We sent all of the kids furniture, some of their toys and all of our house stuff and appliances that were cheaper to take rather than buy new ones.
No regrets there.
LOVED seeing all my stuff again and all electrical/electronical stuff is a lot more expensive in Australia.

If it's just the 2 of you...
I'd say it really depends on the quality of your stuff or if you already bought all that expensive electronic stuff and have good quality furniture and things you feel you want to keep.

We have some friends (both British - went to Perth) who sold absolutely everything, and sent to Australia only a box of photos and important stuff and just went with a bagpack each.
They said most of their stuff was IKEA, easily replaced and too expensive to ship.
They took as much money as they could gather.

We have other friends (British/Australian - went to Sidney), who had expensive furniture and who literally went shopping, took everything out of their original packaging to look used and shipped the whole house.
They said it would have been a fortune to buy the whole content from scratch in Australia.lane:

Both couples are happy with their decisions.

I feel in the mist of all the culture shock and adjustment seeing my good old plates and pans helped me a lot to feel less lost and confused.
But we are in our late 30's, early 40's and this is just us.:ranger:

Good luck in deciding!


----------



## Sam James (Oct 13, 2010)

Also depends if you think you are staying just a few years, or never coming back.


----------



## Strega (Nov 12, 2010)

Also depends on whether there is a company paying for the move or not.
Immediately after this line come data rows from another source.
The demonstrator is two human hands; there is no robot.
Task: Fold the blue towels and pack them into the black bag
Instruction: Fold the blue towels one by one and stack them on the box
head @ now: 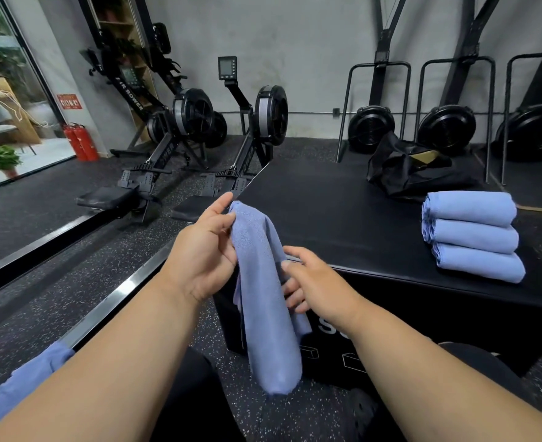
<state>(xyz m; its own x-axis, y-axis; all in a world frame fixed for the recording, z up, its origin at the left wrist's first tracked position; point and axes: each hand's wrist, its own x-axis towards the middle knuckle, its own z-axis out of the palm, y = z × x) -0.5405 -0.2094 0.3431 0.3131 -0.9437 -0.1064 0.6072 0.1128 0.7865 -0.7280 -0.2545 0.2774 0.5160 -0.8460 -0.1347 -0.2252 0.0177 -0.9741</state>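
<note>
The speckled rubber floor (40,218) spread out under everything, with two black rowing machines (199,129) standing against the grey wall ahead of me and to my left. Right in front of me sat a big black padded box (343,212), its flat top carrying most of what I was working with. At its far right corner the black bag (403,169) lay slumped and crumpled, its mouth gaping a little. Nearer to me on the box's right side, three folded blue towels (472,236) were stacked one on another, well apart from the bag. Another loose blue towel (14,381) lay bunched low on my left, partly hidden under my forearm. The towel I was working on (263,298) hung lengthwise in front of the box's near corner, draped down toward the floor. My left hand (204,250) pinched its upper end between thumb and fingers, holding it up. My right hand (314,282) was at the towel's middle from the other side, fingers curled against the cloth and gripping its edge. Two red fire extinguishers (81,143) stood by the glass door at far left.
</note>
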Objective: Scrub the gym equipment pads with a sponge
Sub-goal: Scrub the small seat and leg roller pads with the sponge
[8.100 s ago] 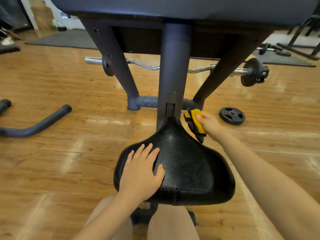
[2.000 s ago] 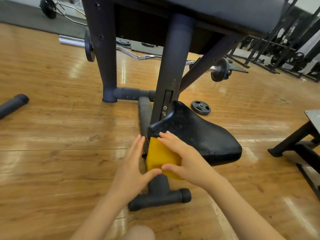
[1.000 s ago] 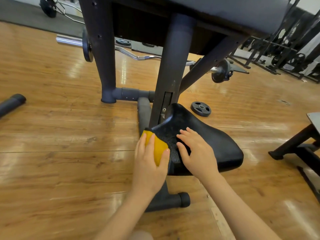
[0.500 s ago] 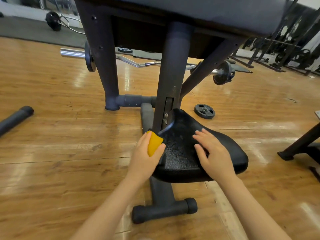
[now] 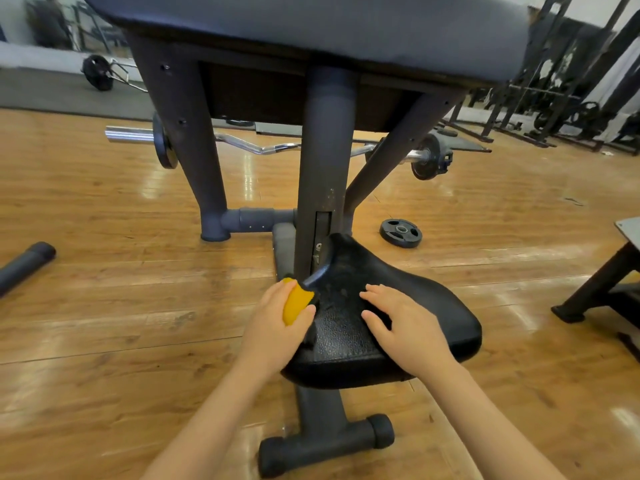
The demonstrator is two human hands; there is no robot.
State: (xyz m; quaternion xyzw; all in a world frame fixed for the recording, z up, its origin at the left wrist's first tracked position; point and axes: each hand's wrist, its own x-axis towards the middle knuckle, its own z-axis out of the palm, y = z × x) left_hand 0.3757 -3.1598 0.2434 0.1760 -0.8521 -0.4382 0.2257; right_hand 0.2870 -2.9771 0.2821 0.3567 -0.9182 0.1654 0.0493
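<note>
My left hand (image 5: 277,327) is wrapped around the yellow sponge (image 5: 296,301), fingers over its far side and thumb curled on the near side, pressing it against the left edge of the black seat pad (image 5: 415,313). The sponge sits at the pad's narrow front end, just beside the upright steel post (image 5: 322,168) that rises in front of the seat. A dark scouring layer shows along the sponge's edge where it meets the pad.

My right hand (image 5: 405,323) lies flat on top of the seat pad, fingers spread and relaxed, holding nothing. It rests to the right of the sponge, apart from my left hand.

Above the seat pad, the large grey arm pad (image 5: 346,26) of the bench fills the upper part of the view. Below the seat, the bench's rear foot bar (image 5: 325,445) rests on the wooden floor (image 5: 104,341). Beyond the post an EZ curl bar (image 5: 256,147) with small plates lies on the floor, and a loose weight plate (image 5: 400,233) lies just right of the seat's front end. A dark foam-covered handle (image 5: 24,268) lies well to the left of the seat.
</note>
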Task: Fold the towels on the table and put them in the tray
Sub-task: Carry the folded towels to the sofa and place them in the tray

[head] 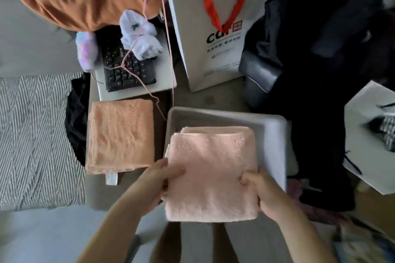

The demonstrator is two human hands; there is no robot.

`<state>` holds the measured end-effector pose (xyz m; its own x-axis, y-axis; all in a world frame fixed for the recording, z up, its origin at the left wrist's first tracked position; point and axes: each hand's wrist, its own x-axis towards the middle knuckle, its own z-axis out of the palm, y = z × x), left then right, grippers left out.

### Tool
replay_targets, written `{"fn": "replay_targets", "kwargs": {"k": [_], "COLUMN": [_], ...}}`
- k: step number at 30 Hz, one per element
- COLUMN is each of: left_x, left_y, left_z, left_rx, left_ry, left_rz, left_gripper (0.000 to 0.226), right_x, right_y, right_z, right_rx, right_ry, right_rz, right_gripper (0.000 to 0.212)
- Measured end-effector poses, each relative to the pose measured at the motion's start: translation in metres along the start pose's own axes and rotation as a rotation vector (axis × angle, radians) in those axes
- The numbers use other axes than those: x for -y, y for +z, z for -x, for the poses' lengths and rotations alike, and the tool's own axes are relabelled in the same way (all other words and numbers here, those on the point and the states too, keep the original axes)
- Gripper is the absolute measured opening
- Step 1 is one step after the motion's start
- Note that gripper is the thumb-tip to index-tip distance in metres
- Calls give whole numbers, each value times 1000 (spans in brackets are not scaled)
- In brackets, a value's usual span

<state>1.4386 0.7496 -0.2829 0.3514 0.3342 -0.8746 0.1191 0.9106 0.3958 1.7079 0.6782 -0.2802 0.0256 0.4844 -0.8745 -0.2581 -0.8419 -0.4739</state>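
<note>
A folded pale pink towel (211, 173) is held over the near part of a grey tray (275, 134). My left hand (158, 181) grips its left edge and my right hand (260, 188) grips its right edge, thumbs on top. Its far end overlaps the tray; I cannot tell whether it rests on the tray's floor. An orange folded towel (120, 134) with a white label lies flat on the table, left of the tray and apart from both hands.
Behind the towels sit a black keyboard (128, 66) on a white board, white socks (140, 36), a pink wire hanger (168, 49) and a white paper bag (213, 28) with red handles. Dark clothing (320, 70) is piled at right, a striped cloth (36, 139) at left.
</note>
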Motion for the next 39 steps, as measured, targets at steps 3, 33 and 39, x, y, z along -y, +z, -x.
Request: {"fn": "replay_targets", "kwargs": {"k": [3, 33, 39], "left_x": [15, 112, 114], "left_y": [54, 112, 79], "left_z": [-42, -143, -181], "left_rx": [31, -502, -388], "left_ry": [3, 676, 395], "left_rz": [-94, -770, -1534], "left_gripper": [56, 53, 71], "right_x": [-15, -114, -104], "right_y": [-56, -27, -21], "right_z": [-13, -129, -157], "right_rx": [-253, -495, -364], "right_ry": [23, -512, -584], "right_rz": [-20, 1202, 1506], "right_gripper": [38, 80, 77]}}
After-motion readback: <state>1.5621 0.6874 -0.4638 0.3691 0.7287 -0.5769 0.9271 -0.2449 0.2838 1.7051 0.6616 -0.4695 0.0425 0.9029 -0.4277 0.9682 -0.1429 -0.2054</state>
If you have to pay, then once you factor in the cost of moving, it's likely most things would be cheaper to buy in Australia. (Although with the current exchange rate, maybe not!)

If you do ship electronics then don't forget to buy the converters or adaptors.


----------



## therookie (Nov 10, 2010)

We are looking at staying 3-5 years, we are getting some money to move (either to ship stuff or buy when we get down there).

@BusyTee - thanks for your input. Especially the part about the stuff making the house feel more like home with your familiar stuff.


----------



## therookie (Nov 10, 2010)

@BusyTe - what appliances did you ship?


----------



## Busyte (May 19, 2009)

Hi,

We took our clothes dryer (yes to Brisbane, some days it's so humid no way anything would dry outside), fridge, freezer , dishwasher ,( not the clothes washer because it needed to travel clean and dry and hubby couldn't get it dry in time for the movers), TV, nintendo Wii, nintendo DSi, blueray reader, speakers, all our music stuff, computer, laptops (in fact we took our laptops with us on the plane), my sewing machine, thermomix, actifry, stick blender, we took virtually all of our house.

It is possible to rent those things for a short term in Australia but the prices of buying them new are just ridiculous over there, in fact we had some friends who simply bought dishwasher and everything else brand new, removed all original packaging and all new stickers, etc, and just put them in the kitchen in time for the movers. They saved a fortune.

We didn't because we already had so much stuff we felt we should take it rather than sell it second hand for a ridiculous price in the UK and then buy new for 3 times more money we would spend in the UK. Also our shipping company said we weren't supposed to take anything less than a year old (I think that is considered an import).

We payed £4.000 something last April for a 20 feet container, we only got the piano (yes we even took a piano) insured because we would have payed a lot more with insurance and we knew they were quite careful.
They only broke a tiny coffee saucer, so no regrets there either.
We used "Robinsons".

It was fantastic to have all our home content sudendly with us. After all was tidy, it really felt a lot more like home and the kids settled finally.

Good luck.


----------



## therookie (Nov 10, 2010)

Now you are making me wonder if we should take our washer/dryer (clothes) except ours are on the wrong voltage...


----------



## tesse (Feb 16, 2010)

Hi Busyte,

When your movers shipped your piano, did they airtight wrapped it and placed it in a crate? 

I've received two quotes from two movers - Southern Winds says crating is not necessary, while Rainier said they will crate it for an extra charge. My gut says that we should crate it for security? Just wondering what your experience with shipping the piano was. Also were there any issues with the piano after it arrived?

We're moving soon and I can't seem to decide if we should ship our piano with us or not.

Thanks!


----------



## xmaseve24 (Sep 27, 2011)

Hi...my family has just recd our PR & will be leaving for Australia in a couple of months time...and my husband and I were planning to buy some new appliances before we leave coz the ones we have are old...So, this is news to me...we aren't supposed to take anything less than a year old ?? really ?? Ok...so, like one of the senior expats have mentioned in the forum...the better decision would be to buy the stuff...take it out of the packing and make it look like used stuff huh ?? Just out of curiousity...do the customs in australia charge us high if its new ?


----------